'''

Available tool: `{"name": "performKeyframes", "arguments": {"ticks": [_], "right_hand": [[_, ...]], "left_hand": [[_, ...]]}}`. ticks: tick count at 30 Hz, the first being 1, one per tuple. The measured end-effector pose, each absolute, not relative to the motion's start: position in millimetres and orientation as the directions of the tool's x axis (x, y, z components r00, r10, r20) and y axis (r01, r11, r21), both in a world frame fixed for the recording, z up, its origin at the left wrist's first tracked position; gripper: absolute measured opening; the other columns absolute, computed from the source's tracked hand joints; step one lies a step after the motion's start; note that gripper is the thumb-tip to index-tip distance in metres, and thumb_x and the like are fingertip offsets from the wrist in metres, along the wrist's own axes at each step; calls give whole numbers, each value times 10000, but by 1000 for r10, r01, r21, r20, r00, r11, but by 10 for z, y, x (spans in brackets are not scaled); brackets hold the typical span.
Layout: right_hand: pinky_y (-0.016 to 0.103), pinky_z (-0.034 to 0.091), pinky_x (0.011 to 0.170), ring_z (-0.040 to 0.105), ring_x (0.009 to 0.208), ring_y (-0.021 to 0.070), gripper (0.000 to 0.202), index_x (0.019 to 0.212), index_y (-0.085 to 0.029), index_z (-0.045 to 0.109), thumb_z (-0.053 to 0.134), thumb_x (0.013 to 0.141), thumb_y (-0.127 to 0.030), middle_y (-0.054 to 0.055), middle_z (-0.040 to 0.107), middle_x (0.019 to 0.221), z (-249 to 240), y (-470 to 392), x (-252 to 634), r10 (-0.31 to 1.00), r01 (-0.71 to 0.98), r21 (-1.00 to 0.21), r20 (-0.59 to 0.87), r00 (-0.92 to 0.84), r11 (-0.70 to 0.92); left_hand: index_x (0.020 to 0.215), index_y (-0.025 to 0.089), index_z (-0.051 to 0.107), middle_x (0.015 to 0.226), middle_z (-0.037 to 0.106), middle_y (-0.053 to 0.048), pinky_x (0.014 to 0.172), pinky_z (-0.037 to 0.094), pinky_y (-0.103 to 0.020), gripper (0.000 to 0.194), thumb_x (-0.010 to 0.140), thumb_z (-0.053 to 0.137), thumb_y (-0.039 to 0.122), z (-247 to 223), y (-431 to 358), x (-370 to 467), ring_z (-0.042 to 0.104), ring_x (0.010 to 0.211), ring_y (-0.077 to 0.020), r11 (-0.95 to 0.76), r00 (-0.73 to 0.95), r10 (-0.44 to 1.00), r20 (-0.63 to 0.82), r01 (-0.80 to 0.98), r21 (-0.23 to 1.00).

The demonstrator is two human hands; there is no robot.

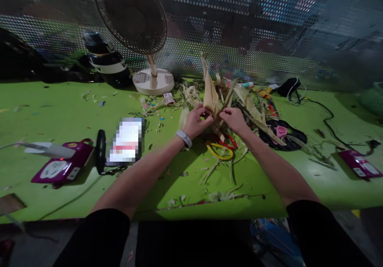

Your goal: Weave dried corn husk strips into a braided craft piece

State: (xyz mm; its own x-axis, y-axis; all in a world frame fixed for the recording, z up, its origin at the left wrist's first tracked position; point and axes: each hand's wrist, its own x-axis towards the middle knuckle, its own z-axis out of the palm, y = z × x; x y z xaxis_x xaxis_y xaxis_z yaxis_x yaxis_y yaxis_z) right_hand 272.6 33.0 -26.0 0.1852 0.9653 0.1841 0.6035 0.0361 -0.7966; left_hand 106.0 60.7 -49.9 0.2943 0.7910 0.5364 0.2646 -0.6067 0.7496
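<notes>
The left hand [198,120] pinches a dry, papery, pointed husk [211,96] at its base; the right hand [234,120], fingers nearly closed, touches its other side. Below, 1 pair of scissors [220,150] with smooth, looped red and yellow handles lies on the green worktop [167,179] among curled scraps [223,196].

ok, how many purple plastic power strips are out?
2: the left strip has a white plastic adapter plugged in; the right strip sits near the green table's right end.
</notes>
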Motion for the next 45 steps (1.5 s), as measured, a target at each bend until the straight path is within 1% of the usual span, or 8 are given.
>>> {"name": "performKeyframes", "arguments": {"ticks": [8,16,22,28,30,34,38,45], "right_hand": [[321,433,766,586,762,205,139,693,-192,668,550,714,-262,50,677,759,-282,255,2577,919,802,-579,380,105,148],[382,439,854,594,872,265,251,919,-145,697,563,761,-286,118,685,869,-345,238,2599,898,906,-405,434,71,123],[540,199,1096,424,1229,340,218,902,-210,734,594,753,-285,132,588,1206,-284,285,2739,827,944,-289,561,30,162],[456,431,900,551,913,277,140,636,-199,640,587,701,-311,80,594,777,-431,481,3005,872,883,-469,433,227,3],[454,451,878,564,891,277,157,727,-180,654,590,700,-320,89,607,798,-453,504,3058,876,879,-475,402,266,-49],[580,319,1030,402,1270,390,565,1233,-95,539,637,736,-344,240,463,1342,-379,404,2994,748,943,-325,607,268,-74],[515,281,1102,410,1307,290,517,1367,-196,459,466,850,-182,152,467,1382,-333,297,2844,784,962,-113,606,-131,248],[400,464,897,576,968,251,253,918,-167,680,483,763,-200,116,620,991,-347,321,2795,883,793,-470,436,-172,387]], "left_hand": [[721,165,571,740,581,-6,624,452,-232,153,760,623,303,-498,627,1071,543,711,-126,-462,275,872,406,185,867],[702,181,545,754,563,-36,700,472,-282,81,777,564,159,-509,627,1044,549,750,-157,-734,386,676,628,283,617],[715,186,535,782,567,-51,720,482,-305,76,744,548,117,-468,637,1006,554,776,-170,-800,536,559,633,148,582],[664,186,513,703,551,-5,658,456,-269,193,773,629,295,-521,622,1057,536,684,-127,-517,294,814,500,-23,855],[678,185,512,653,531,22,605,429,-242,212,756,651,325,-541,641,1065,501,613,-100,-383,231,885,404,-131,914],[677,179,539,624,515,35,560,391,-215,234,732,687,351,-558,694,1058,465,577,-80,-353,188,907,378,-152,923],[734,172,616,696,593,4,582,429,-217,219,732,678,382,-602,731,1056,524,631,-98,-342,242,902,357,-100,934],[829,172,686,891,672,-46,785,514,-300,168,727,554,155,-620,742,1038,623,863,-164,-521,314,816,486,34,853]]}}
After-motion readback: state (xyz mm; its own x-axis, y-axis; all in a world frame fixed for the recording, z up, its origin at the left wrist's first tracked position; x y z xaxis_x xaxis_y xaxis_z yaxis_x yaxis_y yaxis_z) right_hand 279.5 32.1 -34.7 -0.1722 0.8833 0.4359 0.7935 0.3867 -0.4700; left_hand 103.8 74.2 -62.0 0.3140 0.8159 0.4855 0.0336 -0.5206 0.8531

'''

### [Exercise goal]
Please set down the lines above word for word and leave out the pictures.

### [Expected answer]
Available tool: `{"name": "performKeyframes", "arguments": {"ticks": [_], "right_hand": [[_, ...]], "left_hand": [[_, ...]]}}`. ticks: tick count at 30 Hz, the first being 1, one per tuple. The measured end-effector pose, each absolute, not relative to the motion's start: position in millimetres and orientation as the directions of the tool's x axis (x, y, z components r00, r10, r20) and y axis (r01, r11, r21), both in a world frame fixed for the recording, z up, its origin at the left wrist's first tracked position; gripper: absolute measured opening; the other columns absolute, computed from the source's tracked hand joints; step one lies a step after the motion's start; note that gripper is the thumb-tip to index-tip distance in metres, and thumb_x and the like are fingertip offsets from the wrist in metres, along the wrist's own axes at each step; calls give whole numbers, each value times 10000, but by 1000 for r10, r01, r21, r20, r00, r11, but by 10 for z, y, x (spans in brackets are not scaled); brackets hold the typical span.
Layout: right_hand: pinky_y (-0.016 to 0.103), pinky_z (-0.034 to 0.091), pinky_x (0.011 to 0.170), ring_z (-0.040 to 0.105), ring_x (0.009 to 0.208), ring_y (-0.021 to 0.070), gripper (0.000 to 0.202), index_x (0.019 to 0.212), index_y (-0.085 to 0.029), index_z (-0.045 to 0.109), thumb_z (-0.053 to 0.134), thumb_x (0.013 to 0.141), thumb_y (-0.127 to 0.030), middle_y (-0.054 to 0.055), middle_z (-0.040 to 0.107), middle_x (0.019 to 0.221), z (-249 to 240), y (-470 to 392), x (-252 to 634), r10 (-0.31 to 1.00), r01 (-0.71 to 0.98), r21 (-1.00 to 0.21), r20 (-0.59 to 0.87), r00 (-0.92 to 0.84), r11 (-0.70 to 0.92); left_hand: index_x (0.020 to 0.215), index_y (-0.025 to 0.089), index_z (-0.051 to 0.107), middle_x (0.015 to 0.226), middle_z (-0.037 to 0.106), middle_y (-0.053 to 0.048), pinky_x (0.014 to 0.172), pinky_z (-0.037 to 0.094), pinky_y (-0.103 to 0.020), gripper (0.000 to 0.194), thumb_x (-0.010 to 0.140), thumb_z (-0.053 to 0.137), thumb_y (-0.039 to 0.122), z (-247 to 223), y (-431 to 358), x (-370 to 467), ring_z (-0.042 to 0.104), ring_x (0.010 to 0.211), ring_y (-0.077 to 0.020), r11 (-0.95 to 0.76), r00 (-0.73 to 0.95), r10 (-0.44 to 1.00), r20 (-0.63 to 0.82), r01 (-0.80 to 0.98), r21 (-0.23 to 1.00).

The demonstrator is two human hands; there is no robot.


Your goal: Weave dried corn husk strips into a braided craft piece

State: (xyz mm; its own x-axis, y-axis; all in a world frame fixed for the recording, z up, its origin at the left wrist's first tracked position; point and axes: each hand's wrist, its own x-axis towards the middle knuckle, its own z-axis out of the palm, y = z × x; x y z xaxis_x xaxis_y xaxis_z yaxis_x yaxis_y yaxis_z) right_hand 272.6 33.0 -26.0 0.1852 0.9653 0.1841 0.6035 0.0361 -0.7966; left_hand 106.0 60.7 -49.9 0.2943 0.7910 0.5364 0.2646 -0.6067 0.7496
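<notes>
The left hand [198,120] pinches a dry, papery, pointed husk [211,96] at its base; the right hand [234,120], fingers nearly closed, touches its other side. Below, 1 pair of scissors [220,150] with smooth, looped red and yellow handles lies on the green worktop [167,179] among curled scraps [223,196].

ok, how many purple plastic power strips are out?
2: the left strip has a white plastic adapter plugged in; the right strip sits near the green table's right end.
</notes>
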Motion for the next 45 steps (1.5 s), as measured, a target at each bend until the straight path is within 1% of the usual span, or 8 are given.
>>> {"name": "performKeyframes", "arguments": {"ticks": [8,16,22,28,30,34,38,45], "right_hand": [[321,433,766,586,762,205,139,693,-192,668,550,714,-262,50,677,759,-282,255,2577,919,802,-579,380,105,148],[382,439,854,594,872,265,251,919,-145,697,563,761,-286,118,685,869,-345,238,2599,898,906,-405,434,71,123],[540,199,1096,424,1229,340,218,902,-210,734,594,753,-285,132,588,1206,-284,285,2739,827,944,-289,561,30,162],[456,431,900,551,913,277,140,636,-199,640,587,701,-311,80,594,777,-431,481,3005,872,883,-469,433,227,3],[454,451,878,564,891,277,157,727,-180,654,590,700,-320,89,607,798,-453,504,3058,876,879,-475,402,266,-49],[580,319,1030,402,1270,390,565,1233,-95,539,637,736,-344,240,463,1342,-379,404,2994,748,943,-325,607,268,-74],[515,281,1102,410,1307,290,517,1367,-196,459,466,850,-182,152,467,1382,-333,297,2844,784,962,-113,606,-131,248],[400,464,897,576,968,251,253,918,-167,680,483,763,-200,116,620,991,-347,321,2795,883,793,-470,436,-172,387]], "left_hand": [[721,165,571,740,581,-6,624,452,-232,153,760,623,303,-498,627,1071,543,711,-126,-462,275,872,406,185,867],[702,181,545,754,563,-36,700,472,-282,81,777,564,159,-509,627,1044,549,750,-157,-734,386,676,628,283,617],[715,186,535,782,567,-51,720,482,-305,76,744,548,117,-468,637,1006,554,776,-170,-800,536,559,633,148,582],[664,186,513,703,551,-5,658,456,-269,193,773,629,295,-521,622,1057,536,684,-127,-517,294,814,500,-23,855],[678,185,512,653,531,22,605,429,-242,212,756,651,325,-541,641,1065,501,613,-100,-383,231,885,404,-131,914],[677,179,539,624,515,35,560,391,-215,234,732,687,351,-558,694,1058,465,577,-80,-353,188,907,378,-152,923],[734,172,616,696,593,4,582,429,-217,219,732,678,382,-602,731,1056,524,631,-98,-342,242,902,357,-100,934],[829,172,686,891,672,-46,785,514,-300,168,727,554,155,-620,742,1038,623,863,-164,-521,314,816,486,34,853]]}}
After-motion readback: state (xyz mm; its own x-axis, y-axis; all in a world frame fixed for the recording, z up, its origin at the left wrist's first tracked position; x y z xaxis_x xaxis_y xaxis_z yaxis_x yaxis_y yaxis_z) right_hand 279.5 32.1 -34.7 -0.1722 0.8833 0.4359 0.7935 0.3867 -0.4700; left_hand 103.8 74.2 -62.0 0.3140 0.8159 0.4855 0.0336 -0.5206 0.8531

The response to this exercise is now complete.